> WORK ORDER
The required output is the full listing below, reproduced word for word.

> MATERIAL PROVIDED

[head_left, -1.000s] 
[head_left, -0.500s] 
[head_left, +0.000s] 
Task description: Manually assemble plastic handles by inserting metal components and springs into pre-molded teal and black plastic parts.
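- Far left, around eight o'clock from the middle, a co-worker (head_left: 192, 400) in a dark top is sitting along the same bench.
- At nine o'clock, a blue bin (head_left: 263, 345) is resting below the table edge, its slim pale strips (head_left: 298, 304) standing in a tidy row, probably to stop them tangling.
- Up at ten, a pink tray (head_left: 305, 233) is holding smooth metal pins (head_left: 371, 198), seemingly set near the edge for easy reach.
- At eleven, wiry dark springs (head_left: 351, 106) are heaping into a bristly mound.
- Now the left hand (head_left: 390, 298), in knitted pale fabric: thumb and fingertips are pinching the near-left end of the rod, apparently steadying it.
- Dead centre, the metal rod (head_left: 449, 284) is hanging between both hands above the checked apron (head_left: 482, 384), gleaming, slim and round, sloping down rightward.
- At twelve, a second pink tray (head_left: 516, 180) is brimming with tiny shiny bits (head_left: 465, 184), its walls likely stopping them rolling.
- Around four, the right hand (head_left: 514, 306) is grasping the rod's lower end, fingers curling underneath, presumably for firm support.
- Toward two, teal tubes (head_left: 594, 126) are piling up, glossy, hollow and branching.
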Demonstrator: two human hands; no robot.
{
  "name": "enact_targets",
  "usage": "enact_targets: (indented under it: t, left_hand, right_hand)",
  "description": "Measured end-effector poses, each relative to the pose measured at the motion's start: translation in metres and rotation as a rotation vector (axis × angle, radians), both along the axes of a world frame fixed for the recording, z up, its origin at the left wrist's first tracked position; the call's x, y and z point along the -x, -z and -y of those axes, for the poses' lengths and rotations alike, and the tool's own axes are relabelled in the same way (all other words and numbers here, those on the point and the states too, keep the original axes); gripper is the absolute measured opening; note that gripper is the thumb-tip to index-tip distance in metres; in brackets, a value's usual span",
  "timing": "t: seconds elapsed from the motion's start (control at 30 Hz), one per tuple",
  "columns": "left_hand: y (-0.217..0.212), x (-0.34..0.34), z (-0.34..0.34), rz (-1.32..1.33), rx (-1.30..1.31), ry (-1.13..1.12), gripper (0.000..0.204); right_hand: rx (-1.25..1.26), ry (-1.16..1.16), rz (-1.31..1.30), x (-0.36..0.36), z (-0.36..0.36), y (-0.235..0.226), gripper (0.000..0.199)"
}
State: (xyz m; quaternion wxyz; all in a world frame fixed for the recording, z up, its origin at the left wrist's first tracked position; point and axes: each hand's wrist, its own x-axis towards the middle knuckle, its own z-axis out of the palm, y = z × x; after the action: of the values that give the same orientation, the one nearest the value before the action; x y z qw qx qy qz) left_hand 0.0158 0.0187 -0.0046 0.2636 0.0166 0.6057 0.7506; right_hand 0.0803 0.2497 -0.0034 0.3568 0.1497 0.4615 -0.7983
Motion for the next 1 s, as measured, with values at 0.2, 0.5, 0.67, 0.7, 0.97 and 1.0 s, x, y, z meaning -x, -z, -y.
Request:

> RESPONSE AREA
[head_left, -1.000s] 
[head_left, -0.500s] 
[head_left, +0.000s] 
Task description: Manually assemble plastic handles by inserting metal components and springs into pre-molded teal and black plastic parts.
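- Far left, around eight o'clock from the middle, a co-worker (head_left: 192, 400) in a dark top is sitting along the same bench.
- At nine o'clock, a blue bin (head_left: 263, 345) is resting below the table edge, its slim pale strips (head_left: 298, 304) standing in a tidy row, probably to stop them tangling.
- Up at ten, a pink tray (head_left: 305, 233) is holding smooth metal pins (head_left: 371, 198), seemingly set near the edge for easy reach.
- At eleven, wiry dark springs (head_left: 351, 106) are heaping into a bristly mound.
- Now the left hand (head_left: 390, 298), in knitted pale fabric: thumb and fingertips are pinching the near-left end of the rod, apparently steadying it.
- Dead centre, the metal rod (head_left: 449, 284) is hanging between both hands above the checked apron (head_left: 482, 384), gleaming, slim and round, sloping down rightward.
- At twelve, a second pink tray (head_left: 516, 180) is brimming with tiny shiny bits (head_left: 465, 184), its walls likely stopping them rolling.
- Around four, the right hand (head_left: 514, 306) is grasping the rod's lower end, fingers curling underneath, presumably for firm support.
- Toward two, teal tubes (head_left: 594, 126) are piling up, glossy, hollow and branching.
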Demonstrator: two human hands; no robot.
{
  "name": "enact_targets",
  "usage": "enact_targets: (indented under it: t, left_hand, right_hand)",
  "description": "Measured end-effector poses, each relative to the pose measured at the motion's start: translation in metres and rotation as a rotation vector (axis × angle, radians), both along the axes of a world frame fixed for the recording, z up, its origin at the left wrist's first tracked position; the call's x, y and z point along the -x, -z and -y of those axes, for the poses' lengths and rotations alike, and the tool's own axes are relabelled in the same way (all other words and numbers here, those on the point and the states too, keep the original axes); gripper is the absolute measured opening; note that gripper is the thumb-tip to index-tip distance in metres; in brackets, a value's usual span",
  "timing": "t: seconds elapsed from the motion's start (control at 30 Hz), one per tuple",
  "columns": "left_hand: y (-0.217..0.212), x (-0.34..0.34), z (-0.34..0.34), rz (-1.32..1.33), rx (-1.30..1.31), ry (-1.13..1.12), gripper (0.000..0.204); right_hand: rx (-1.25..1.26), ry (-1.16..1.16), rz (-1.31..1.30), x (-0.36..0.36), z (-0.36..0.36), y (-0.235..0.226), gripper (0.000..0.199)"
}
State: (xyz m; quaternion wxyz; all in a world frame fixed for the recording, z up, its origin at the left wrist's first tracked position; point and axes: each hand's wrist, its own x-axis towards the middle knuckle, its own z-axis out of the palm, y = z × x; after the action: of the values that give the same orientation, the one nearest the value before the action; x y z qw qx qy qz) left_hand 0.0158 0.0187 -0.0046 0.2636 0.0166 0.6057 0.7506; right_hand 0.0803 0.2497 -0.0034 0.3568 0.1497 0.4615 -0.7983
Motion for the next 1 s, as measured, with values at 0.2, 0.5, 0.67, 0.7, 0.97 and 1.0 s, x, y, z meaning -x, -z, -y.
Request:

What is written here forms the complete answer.